What is it that you really need? the architects ask. And How long will you need it? Their responses are flexible spaces and flexible financial instruments, a clever response to the frustration one feels over homeless here and empty houses there, people with too much space and those with too little. These are necessary questions, and there is no doubt architects need to be involved from the beginning with finding answers. The fact that every team felt the need to redesign the ownership structure of the suburbs, as well as the suburban home, indicates a willingness to go beyond the aesthetic that is one of the best reveals of this MoMA series.
And yet, one can’t discount the aesthetic. I can’t visualize an REIT, can you? And the museum clearly felt they couldn't exhibit one.
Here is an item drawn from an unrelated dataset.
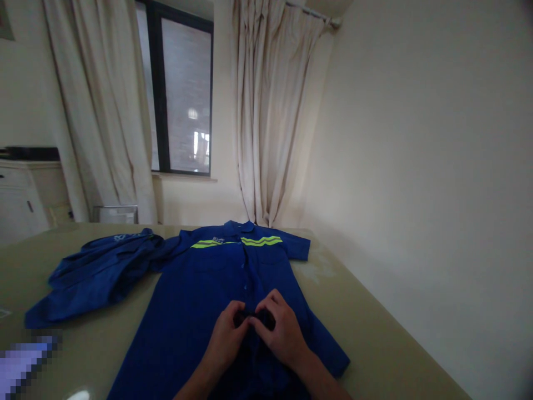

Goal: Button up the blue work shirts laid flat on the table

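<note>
A blue short-sleeved work shirt (pixel 187 300) lies spread front side up, its collar at the far end and yellow-green reflective stripes across the chest. Buttons run down its middle opening. My left hand (pixel 225 336) pinches the left side of the front opening, low on the shirt. Close against it, my right hand (pixel 281 328) pinches the cloth from the other side. The fingertips of both hands nearly meet over the placket. Whether a button is between them is hidden by the fingers.
Another dark blue garment (pixel 95 275) lies crumpled at the left, touching the shirt's sleeve. A pixelated bright object (pixel 25 361) is at the table's lower left. The greenish table (pixel 387 339) runs along the white wall (pixel 437 166) on the right. Curtains (pixel 270 111) hang beyond the far edge.
</note>
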`<action>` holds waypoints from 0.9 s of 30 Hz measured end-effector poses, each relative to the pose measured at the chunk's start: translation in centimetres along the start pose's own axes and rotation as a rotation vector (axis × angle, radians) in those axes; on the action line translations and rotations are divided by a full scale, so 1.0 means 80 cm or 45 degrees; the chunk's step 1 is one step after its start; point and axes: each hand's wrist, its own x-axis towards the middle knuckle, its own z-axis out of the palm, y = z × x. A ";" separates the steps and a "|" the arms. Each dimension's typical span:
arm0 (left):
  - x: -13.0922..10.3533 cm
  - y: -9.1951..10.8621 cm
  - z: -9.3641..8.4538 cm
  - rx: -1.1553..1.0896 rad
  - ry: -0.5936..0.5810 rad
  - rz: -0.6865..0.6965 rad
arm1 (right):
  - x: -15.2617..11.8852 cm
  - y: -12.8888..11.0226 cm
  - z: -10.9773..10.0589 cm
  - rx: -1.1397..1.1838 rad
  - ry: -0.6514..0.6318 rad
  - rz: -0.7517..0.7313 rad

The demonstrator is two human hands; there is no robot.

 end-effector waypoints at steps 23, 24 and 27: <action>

Part of the rationale for bringing architects in early is not just to shake up the suburban form, but to offer a visible alternative model. Deconstructing the bungalow is all well and good, but what if I love my front porch? When you ask me to live with less, how much are you really taking away? Which is why the models, which dutifully occupy the center of the gallery, are such a disappointment. Instead of getting me excited for a hybrid town-country, work-play, walk-bike future, they read as architectural shorthand. The recent vogue for shipping container architecture has made the studio practice of treating program as blocks as a form of 3D sketching into real buildings. Too many of the models looked like stacks of blocks, dressed up with transparent panels.
The curators insist, and rightly, that these are not blueprints but visions. But the visions on display, by and large, replace knee-jerk saltboxes with knee-jerk contemporanaeity. It is more modern, but is it appealing? Once you've visioned something, it is very hard to tell people to un-see. Diana Lind wrote a fairly heated denunciation of the exhibition at Next American City; I didn’t feel the architects involved “demonized” the suburbs, but I also didn’t see a natural bridge between the visions and blueprints. I wonder if the show might have been stronger if it had stopped short of asking the architects to build new towns, which end up looking and sounding a lot like new Brooklyns. Three stories, home offices, granny flats, walkable. That's my life, but many of my friends don't want it.
WORKac’s model has the benefit of scale, with rowhouse piers and a spiral Compost Hill (only in Oregon) with shades of Frank Lloyd Wright’s automobile objective. But even their model seems slightly cartoonish, with spongy low slabs and towers with house-shapes cut out, as if to allude to the disappeared dream. Studio Gang’s factory-into-suburb, as modeled, reminded me of Dia: Beacon, lovely but precious.
As Justin Davidson pointed out in New York Magazine, there’s still a chasm between urban architects and suburban architecture, and part of getting out of the foreclosed mess is not only creating a better checklist but one in a form people are willing to buy, rent or lease. That’s why the Wieden+Kennedy ads were so brilliant. Impossible to look away, they offered you an emotional investment in the new American dream … without having to show you the house.